Moscow Silk Combine

Moscow Silk Combine

 

(full name, P. P. Shcherbakov Moscow Silk Combine), a large enterprise of the textile industry in the USSR; it produces more than 100 varieties of silk fabrics (synthetic smooth garment fur, fur with a raised pile layer, fur for haberdashery and for lining footwear and garments, velvet for dresses, and jacquard and printed fabrics for dresses and suits).

The enterprise was founded in 1881 with foreign capital and, until the October Revolution of 1917, was called the Company of the Silk Manufactory in Moscow. It was nationalized in 1917 and was named in honor of P. P. Shcherbakov in 1926. The Moscow Silk Combine has been repeatedly re-equipped with new production technology during the years of Soviet power. The ninth five-year plan (1971–75) calls for its complete renovation, as a result of which the combine will specialize in the production of jacquard fabrics and artificial furs. Seven fabrics produced by the combine in 1973 were awarded the State Seal of Quality.

The staff of the Moscow Silk Combine is an initiator of large-scale socialist emulation in the textile industry. Before the Great Patriotic War (1941–45), emulation in multimachine operation was widespread. In the postwar five-year plans the emulation was directed at better use of the production floor space, and during the 1970’s there was emulation in the flow of production and for communist labor. More than 1, 600 workers in the combine have the title of Shock Worker of Communist Labor, and four departments of the combine have been awarded the title of Shop of Communist Labor. The combine was awarded the Order of Lenin in 1966.

T. I. ASEEVA


Moscow Silk Combine

 

(full name, Rosa Luxemburg Krasnaia Roza Moscow Silk Combine), a major enterprise of the silk industry in the USSR; it produces silk fabrics from natural and manmade fibers.

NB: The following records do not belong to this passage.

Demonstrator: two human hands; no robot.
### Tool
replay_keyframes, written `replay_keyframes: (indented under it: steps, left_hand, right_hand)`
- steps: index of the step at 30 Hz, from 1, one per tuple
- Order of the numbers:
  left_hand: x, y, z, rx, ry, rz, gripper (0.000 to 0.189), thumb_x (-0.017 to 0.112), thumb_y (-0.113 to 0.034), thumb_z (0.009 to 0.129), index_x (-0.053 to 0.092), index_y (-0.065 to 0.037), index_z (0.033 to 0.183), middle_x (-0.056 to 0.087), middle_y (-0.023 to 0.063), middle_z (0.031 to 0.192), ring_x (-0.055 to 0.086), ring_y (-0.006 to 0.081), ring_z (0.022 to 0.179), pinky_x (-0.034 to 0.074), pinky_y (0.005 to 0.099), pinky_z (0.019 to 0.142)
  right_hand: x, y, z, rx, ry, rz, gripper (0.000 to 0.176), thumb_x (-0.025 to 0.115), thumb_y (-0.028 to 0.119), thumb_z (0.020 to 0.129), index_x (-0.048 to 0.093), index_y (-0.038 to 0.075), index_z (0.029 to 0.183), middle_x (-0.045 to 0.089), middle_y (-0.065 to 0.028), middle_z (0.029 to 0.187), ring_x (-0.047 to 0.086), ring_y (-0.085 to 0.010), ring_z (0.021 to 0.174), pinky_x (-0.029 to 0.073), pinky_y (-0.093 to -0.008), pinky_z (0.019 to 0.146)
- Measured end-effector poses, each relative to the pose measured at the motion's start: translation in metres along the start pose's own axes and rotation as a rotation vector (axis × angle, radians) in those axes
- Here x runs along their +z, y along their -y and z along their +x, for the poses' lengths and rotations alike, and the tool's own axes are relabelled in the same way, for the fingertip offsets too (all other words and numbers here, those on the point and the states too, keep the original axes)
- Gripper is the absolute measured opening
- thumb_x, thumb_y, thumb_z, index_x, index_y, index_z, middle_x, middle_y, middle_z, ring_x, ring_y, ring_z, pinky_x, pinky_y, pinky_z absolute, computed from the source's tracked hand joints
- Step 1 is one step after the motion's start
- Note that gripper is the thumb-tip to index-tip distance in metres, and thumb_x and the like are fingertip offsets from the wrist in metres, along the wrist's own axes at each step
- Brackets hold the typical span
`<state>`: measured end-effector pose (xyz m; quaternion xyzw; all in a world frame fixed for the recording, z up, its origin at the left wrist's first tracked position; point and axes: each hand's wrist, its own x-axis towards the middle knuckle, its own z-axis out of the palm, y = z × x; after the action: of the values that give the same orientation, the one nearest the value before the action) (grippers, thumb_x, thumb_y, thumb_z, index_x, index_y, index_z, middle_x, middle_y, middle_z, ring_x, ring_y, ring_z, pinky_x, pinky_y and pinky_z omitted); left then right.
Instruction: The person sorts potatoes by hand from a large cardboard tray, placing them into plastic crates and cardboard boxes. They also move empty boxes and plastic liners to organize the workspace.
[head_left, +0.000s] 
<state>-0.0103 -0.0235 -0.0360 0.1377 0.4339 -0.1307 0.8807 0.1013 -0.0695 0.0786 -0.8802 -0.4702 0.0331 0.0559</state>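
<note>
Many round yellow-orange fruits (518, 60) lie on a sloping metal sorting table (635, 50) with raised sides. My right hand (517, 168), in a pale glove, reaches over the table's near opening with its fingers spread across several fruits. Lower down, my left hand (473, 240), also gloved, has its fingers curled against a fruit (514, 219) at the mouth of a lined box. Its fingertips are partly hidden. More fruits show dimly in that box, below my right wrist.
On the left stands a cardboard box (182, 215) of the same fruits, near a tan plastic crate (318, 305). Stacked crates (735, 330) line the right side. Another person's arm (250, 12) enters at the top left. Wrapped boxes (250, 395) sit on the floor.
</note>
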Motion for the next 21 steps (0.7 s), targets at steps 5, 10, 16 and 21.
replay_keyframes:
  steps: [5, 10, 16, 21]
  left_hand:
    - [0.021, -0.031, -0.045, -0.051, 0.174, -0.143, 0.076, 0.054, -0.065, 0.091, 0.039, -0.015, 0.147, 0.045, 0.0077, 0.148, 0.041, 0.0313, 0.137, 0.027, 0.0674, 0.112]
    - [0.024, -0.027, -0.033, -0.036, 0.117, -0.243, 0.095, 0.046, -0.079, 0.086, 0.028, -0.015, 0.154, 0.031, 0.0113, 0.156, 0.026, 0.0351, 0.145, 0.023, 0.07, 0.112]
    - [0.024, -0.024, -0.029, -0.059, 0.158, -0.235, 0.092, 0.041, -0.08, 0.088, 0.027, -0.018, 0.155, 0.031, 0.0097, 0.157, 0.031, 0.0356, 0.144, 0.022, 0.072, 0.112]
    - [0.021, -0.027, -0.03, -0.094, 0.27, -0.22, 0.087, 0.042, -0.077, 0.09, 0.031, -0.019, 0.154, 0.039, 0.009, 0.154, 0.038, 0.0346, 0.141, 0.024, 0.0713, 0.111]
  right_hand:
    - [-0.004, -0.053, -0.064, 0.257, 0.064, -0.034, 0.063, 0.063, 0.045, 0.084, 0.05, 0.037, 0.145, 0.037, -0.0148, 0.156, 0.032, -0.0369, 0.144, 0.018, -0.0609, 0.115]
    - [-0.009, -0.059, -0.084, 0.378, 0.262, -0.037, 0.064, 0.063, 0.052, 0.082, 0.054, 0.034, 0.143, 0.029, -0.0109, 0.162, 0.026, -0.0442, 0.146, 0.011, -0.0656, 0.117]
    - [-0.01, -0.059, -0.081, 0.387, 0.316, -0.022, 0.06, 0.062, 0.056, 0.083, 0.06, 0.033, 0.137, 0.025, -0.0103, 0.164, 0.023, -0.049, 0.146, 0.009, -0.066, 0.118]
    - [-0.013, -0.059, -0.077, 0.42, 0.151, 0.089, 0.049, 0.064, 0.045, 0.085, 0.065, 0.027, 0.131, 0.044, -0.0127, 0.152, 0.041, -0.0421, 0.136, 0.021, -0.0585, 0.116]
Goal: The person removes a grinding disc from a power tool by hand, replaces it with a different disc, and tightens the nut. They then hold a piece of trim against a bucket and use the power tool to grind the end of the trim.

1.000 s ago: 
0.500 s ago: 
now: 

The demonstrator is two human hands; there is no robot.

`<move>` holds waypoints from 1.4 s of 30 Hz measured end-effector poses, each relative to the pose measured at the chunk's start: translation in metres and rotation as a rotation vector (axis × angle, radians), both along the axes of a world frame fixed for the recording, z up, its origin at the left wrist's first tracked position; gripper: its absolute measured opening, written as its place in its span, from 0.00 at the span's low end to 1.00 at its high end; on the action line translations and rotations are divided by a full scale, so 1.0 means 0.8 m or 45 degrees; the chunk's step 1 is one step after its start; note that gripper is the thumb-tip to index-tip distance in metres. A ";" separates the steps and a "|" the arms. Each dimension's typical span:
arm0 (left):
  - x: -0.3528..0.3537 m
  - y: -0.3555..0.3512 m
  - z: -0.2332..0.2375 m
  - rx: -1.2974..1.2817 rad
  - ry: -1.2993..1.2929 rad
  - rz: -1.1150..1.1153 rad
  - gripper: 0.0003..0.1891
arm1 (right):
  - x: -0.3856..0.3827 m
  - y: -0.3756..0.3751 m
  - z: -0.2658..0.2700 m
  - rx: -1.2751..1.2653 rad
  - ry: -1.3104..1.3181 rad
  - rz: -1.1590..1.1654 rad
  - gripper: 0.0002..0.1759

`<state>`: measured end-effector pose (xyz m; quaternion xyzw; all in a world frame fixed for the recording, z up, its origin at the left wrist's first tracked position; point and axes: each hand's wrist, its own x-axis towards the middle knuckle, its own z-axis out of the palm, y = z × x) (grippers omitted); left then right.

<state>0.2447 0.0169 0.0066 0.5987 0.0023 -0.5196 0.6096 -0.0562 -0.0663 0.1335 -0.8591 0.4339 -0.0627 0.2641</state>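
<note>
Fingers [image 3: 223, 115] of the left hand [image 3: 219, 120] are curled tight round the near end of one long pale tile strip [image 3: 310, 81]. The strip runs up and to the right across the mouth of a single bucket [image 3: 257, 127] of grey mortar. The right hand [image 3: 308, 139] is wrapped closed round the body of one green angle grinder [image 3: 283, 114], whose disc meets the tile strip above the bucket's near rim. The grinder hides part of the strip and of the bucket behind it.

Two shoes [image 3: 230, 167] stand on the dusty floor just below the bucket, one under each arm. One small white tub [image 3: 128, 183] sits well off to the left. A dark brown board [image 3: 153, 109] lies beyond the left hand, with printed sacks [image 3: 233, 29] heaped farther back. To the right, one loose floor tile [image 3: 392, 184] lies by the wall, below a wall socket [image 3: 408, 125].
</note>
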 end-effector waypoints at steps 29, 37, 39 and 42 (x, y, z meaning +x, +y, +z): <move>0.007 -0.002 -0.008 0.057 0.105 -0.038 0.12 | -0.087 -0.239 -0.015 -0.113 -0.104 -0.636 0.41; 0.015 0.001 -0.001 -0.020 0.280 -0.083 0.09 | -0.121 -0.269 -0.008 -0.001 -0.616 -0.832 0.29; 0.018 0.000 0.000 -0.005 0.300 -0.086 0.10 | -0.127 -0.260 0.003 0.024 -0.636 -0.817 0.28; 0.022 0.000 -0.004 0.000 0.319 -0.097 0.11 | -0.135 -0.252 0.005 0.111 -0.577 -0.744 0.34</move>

The combine was formed in 1930 from a factory, which had been established in 1875 and whose workers participated in the Revolution of 1905–07 and in the October Armed Uprising in Moscow in 1917. The factory was named Krasnaia Roza (Red Rose) in 1924 in honor of Rosa Luxemburg.

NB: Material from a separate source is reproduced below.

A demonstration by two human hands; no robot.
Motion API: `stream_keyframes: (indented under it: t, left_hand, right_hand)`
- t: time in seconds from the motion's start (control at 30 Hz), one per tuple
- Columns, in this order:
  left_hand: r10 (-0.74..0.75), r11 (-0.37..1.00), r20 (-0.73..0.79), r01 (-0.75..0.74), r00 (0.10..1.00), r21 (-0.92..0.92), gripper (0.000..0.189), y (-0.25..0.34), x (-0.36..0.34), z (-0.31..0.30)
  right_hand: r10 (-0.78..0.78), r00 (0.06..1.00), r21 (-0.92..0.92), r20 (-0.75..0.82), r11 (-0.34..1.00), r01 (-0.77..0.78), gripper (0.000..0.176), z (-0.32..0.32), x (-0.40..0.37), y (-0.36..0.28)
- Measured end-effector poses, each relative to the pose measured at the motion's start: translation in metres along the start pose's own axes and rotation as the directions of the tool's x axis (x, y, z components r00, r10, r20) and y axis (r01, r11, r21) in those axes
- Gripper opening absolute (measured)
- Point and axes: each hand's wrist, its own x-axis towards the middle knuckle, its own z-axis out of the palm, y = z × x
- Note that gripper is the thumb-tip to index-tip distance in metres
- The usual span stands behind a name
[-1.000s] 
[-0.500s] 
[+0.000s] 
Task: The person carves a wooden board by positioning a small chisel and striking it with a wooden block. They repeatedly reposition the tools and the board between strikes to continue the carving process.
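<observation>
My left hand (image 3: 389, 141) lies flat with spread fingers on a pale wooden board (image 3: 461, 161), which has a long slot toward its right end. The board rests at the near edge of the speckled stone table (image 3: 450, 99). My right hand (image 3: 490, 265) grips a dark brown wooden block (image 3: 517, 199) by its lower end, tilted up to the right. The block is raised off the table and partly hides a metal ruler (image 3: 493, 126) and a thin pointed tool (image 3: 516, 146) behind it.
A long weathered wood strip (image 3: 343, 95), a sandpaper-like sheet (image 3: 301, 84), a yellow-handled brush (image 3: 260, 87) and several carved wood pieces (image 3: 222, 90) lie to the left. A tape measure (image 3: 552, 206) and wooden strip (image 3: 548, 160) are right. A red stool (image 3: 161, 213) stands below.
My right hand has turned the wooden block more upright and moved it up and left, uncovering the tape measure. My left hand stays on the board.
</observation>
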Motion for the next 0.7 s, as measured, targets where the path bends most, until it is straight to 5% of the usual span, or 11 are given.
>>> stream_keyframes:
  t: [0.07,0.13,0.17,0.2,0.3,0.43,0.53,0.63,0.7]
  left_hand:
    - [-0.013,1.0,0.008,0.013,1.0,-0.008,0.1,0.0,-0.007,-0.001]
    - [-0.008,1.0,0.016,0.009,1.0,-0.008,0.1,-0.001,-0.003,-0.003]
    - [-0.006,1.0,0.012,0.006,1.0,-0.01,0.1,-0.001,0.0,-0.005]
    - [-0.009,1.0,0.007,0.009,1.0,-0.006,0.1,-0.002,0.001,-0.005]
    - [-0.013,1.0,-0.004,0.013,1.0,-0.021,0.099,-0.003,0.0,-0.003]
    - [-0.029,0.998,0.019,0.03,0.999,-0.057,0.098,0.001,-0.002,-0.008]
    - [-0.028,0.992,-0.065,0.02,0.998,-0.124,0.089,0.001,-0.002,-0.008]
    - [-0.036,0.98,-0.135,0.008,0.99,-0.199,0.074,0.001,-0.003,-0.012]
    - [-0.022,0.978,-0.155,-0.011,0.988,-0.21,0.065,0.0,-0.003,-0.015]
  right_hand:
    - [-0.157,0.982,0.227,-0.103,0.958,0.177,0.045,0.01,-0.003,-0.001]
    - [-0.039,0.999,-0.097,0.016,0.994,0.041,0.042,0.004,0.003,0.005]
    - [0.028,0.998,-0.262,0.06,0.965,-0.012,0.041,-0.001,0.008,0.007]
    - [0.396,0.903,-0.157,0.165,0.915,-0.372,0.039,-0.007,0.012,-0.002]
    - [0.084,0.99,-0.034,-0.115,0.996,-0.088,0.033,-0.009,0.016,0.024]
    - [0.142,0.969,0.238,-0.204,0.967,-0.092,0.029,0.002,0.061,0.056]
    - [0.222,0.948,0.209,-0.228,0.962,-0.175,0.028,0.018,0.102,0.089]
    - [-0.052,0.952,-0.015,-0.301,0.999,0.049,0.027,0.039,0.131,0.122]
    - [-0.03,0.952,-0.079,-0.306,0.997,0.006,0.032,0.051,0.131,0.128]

During the Great Patriotic War of 1941–45, the combine produced material for parachutes. After the war, the production of fabrics from synthetic fibers developed rapidly. In the early 1970’s high-output equipment was installed and a computer information center was built. A remote-control production system is being installed, and multimachine operation has been adopted. In 1973, 2, 500 workers at the combine were participants in the communist labor movement. Thirteen hundred workers have the title of Shock Worker of Communist Labor. The production of fabrics has increased from 31 million linear m in 1950 to 58.5 million linear m in 1973.